**WORK TASK**
Beginning with the first entry, set down each one exactly as shown.

**Entries taken from a collection**
--

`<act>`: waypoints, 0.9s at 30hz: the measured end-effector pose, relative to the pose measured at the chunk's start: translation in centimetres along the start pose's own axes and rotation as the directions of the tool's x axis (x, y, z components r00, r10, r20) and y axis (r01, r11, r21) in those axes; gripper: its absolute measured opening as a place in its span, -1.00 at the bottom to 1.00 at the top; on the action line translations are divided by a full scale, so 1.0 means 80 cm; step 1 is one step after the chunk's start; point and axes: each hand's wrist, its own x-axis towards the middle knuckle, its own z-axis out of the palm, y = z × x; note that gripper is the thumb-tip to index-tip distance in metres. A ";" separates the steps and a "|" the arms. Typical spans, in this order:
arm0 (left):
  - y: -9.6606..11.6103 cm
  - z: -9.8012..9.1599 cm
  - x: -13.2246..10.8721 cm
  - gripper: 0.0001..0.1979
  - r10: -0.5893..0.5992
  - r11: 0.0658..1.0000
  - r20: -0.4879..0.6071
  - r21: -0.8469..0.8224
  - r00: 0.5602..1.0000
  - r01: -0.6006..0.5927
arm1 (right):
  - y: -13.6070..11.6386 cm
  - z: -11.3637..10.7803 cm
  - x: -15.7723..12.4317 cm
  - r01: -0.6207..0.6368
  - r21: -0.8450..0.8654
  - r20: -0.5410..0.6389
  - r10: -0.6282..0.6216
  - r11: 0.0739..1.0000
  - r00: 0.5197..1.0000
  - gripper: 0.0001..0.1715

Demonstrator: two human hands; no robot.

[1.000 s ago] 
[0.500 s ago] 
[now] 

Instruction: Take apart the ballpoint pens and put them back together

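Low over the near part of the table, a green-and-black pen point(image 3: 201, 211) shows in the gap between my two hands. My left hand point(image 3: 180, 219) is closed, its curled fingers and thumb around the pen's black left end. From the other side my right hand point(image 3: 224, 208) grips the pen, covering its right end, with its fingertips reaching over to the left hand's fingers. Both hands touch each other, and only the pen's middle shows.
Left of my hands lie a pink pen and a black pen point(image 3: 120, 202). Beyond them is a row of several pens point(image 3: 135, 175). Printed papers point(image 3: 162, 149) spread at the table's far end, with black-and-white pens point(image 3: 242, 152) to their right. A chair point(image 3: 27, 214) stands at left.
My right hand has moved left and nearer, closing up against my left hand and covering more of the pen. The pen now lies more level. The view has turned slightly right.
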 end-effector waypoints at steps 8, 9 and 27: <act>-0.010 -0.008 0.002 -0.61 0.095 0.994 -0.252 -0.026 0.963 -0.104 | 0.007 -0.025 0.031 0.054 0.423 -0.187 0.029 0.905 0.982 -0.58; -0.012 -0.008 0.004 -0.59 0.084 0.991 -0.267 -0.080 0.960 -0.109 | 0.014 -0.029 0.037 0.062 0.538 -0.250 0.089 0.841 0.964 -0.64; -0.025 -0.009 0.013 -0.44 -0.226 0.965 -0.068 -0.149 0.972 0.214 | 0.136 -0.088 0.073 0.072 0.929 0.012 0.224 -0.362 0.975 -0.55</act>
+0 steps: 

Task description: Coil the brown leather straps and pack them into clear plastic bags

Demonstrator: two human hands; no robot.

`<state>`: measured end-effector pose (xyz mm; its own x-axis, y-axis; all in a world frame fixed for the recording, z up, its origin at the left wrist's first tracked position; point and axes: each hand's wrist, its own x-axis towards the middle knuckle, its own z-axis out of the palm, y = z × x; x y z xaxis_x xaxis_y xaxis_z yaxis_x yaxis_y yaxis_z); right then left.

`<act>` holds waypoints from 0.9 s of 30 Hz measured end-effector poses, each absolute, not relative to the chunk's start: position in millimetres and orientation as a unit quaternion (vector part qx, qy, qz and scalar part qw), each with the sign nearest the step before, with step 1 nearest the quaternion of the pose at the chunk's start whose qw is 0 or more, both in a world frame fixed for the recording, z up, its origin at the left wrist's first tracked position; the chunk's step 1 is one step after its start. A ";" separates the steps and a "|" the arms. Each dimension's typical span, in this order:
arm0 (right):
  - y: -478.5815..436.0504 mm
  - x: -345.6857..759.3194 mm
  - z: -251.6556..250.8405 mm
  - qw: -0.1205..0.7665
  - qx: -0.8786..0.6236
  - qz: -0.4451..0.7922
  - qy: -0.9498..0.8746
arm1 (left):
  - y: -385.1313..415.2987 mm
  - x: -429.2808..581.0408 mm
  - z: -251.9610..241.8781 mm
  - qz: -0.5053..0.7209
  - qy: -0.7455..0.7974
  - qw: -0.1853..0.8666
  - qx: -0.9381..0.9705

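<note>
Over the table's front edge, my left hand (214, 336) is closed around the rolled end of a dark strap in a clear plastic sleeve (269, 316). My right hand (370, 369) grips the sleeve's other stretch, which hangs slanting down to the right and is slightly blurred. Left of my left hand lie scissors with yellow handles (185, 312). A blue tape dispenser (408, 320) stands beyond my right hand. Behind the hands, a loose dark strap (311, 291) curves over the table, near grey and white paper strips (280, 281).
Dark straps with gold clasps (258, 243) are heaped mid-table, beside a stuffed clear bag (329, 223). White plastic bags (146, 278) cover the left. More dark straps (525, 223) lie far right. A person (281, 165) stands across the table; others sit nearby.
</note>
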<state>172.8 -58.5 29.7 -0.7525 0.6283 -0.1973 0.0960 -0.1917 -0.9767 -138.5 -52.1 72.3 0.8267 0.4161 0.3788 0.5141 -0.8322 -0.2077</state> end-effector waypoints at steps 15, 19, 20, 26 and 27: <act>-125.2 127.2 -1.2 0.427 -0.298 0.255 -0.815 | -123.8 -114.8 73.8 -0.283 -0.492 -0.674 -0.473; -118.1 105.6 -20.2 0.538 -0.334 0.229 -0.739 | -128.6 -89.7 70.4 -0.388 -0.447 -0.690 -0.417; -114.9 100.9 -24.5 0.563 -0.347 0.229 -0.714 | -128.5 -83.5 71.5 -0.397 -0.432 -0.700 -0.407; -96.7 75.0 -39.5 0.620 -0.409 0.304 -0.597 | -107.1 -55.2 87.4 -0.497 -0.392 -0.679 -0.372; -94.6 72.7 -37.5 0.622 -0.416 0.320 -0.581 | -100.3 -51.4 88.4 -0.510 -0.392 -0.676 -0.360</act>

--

**TASK RESULT**
`<act>`: waypoints, 0.9s at 30hz: the measured end-effector pose, relative to the pose measured at the chunk's start: translation in centimetres along the start pose's own axes and rotation as the directions of the tool's x axis (x, y, z components r00, r10, r20) and y axis (r01, r11, r21) in those axes; gripper: its absolute measured opening as a place in its span, -1.00 at the bottom to 1.00 at the top; on the action line translations are divided by a full scale, so 1.0 means 80 cm; step 1 is one step after the chunk's start; point and axes: each hand's wrist, its own x-axis towards the middle knuckle, its own z-axis out of the palm, y = z × x; note that gripper is the thumb-tip to index-tip distance in metres. A ";" separates the steps and a "|" the arms. Typical spans, in this order:
arm0 (left):
  - y: -9.6606..11.6103 cm
  - z: -9.8012..9.1599 cm
  - x: -13.2246..10.8721 cm
  - gripper: 0.0001..0.1979
  - r10: -0.5893..0.5992
  - r11: 0.0658..1.0000
  - r20: -0.4879..0.6071
  - r21: -0.8469..0.8224
  - r00: 0.5602..1.0000
  - r01: -0.6006..0.5927
arm1 (right):
  - y: -13.6070..11.6386 cm
  - z: -11.3637..10.7803 cm
  - x: -15.7723..12.4317 cm
  - r01: -0.6207..0.6368
  - r21: -0.8450..0.8654
  - r20: -0.5410..0.6389
  - r10: -0.6282..0.6216
  - r11: 0.0739..1.0000
  - r00: 0.5197..1.0000
  - gripper: 0.0001..0.1715

Demonstrator: two human hands; no robot.

[1.000 s ago] 
[0.500 s ago] 
[now] 

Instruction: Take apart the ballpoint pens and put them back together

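Low over the near part of the table, a green-and-black pen point(image 3: 201, 211) shows in the gap between my two hands. My left hand point(image 3: 180, 219) is closed, its curled fingers and thumb around the pen's black left end. From the other side my right hand point(image 3: 224, 208) grips the pen, covering its right end, with its fingertips reaching over to the left hand's fingers. Both hands touch each other, and only the pen's middle shows.
Left of my hands lie a pink pen and a black pen point(image 3: 120, 202). Beyond them is a row of several pens point(image 3: 135, 175). Printed papers point(image 3: 162, 149) spread at the table's far end, with black-and-white pens point(image 3: 242, 152) to their right. A chair point(image 3: 27, 214) stands at left.
My right hand has moved left and nearer, closing up against my left hand and covering more of the pen. The pen now lies more level. The view has turned slightly right.
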 end-effector waypoints at steps 8, 9 and 27: <act>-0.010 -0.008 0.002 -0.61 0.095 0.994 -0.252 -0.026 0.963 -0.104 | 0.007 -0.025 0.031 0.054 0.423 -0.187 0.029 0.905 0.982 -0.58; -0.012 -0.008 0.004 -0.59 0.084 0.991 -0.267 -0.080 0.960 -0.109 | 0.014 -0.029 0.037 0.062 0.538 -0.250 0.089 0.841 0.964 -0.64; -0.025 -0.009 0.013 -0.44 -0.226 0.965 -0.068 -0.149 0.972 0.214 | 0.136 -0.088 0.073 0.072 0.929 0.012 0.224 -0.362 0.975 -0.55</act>
+0 steps: 

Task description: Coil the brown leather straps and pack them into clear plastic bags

Demonstrator: two human hands; no robot.

`<state>`: measured end-effector pose (xyz mm; its own x-axis, y-axis; all in a world frame fixed for the recording, z up, its origin at the left wrist's first tracked position; point and axes: each hand's wrist, its own x-axis towards the middle knuckle, its own z-axis out of the palm, y = z × x; x y z xaxis_x xaxis_y xaxis_z yaxis_x yaxis_y yaxis_z); right then left.

`<act>` holds waypoints from 0.9 s of 30 Hz measured end-effector poses, each absolute, not relative to the chunk's start: position in millimetres and orientation as a unit quaternion (vector part qx, qy, qz and scalar part qw), each with the sign nearest the step before, with step 1 nearest the quaternion of the pose at the chunk's start whose qw is 0 or more, both in a world frame fixed for the recording, z up, its origin at the left wrist's first tracked position; the chunk's step 1 is one step after its start. A ";" separates the steps and a "|" the arms. Each dimension's typical span, in this order:
arm0 (right):
  - y: -478.5815..436.0504 mm
  - x: -345.6857..759.3194 mm
  - z: -251.6556..250.8405 mm
  - qw: -0.1205..0.7665
  - qx: -0.8786..0.6236
  - qz: -0.4451..0.7922
  - qy: -0.9498..0.8746
arm1 (left):
  - y: -385.1313..415.2987 mm
  - x: -429.2808..581.0408 mm
  - z: -251.9610..241.8781 mm
  - qz: -0.5053..0.7209
  - qy: -0.7455..0.7974
  - qw: -0.1853..0.8666
  - qx: -0.9381..0.9705

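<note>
Over the table's front edge, my left hand (214, 336) is closed around the rolled end of a dark strap in a clear plastic sleeve (269, 316). My right hand (370, 369) grips the sleeve's other stretch, which hangs slanting down to the right and is slightly blurred. Left of my left hand lie scissors with yellow handles (185, 312). A blue tape dispenser (408, 320) stands beyond my right hand. Behind the hands, a loose dark strap (311, 291) curves over the table, near grey and white paper strips (280, 281).
Dark straps with gold clasps (258, 243) are heaped mid-table, beside a stuffed clear bag (329, 223). White plastic bags (146, 278) cover the left. More dark straps (525, 223) lie far right. A person (281, 165) stands across the table; others sit nearby.
</note>
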<state>172.8 -58.5 29.7 -0.7525 0.6283 -0.1973 0.0960 -0.1917 -0.9767 -138.5 -52.1 72.3 0.8267 0.4161 0.3788 0.5141 -0.8322 -0.2077</state> end-effector waypoints at steps 15, 19, 20, 26 and 27: <act>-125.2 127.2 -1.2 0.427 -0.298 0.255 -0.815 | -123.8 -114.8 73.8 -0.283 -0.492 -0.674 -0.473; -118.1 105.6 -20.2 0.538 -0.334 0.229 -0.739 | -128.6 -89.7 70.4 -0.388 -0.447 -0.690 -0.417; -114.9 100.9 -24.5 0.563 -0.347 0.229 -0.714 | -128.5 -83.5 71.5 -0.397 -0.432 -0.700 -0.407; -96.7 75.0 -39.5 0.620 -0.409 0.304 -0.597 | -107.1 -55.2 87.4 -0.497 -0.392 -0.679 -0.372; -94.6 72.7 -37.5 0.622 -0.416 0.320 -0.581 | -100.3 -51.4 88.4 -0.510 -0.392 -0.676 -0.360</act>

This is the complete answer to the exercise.